According to the latest forecast from FTR Associates, the freight market will fall for seven consecutive quarters, bottoming out in the third quarter of 2009 at more than 9% below the year-end 2007 levels.
FTR does not hesitate to call the current downturn a full-blown recession, noting a 4% or more annualized fall in GDP during the current quarter, the first time that has been measured since the 1982 recession.
“The most recent economic data reports indicate that the U. S. GDP annualized change for Q4 might be as much as a 6% drop,” FTR said. “It is early evidence that the 1982-like recession that FTR has been warning its clients about could be underway. The 1982 event included -6.2% and -4.9% quarters.”
FTR said that a deep recession such as the one in 1982 would have a devastating impact on the truck market. Tonnage would fall by 10% year-over-year, and a fall in freight like that would reduce the required stock of trucks by 270,000. This would lead to a surplus of 200,000 units, divided between the used truck market, parked trucks and underutilized trucks.
The surplus would drive capacity utilization below 80%, which has not happened in more than a decade, FTR said.
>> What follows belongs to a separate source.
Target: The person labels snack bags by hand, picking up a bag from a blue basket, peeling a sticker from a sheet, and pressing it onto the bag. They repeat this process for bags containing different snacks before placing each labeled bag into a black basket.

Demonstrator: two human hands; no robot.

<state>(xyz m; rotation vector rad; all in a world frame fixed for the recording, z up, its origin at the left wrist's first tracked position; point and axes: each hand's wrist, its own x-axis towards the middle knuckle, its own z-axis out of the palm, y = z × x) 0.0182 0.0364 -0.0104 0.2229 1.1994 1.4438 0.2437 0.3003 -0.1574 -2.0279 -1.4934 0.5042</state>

In addition, trucking margins and equipment purchases would fall, as well as U.S. retail sales.
Overall, FTR predicted total U.S. tonnage would decrease 1.9% in 2008 and another 3.9% in 2009 before rebounding by .9% in 2010. It also predicted that Class 8 sales would decrease 25% in 2009 but increase 11.9% in 2010, and Class 4 to 7 vehicles would decrease 13.9% in 2009 and increase 12.4% in 2010.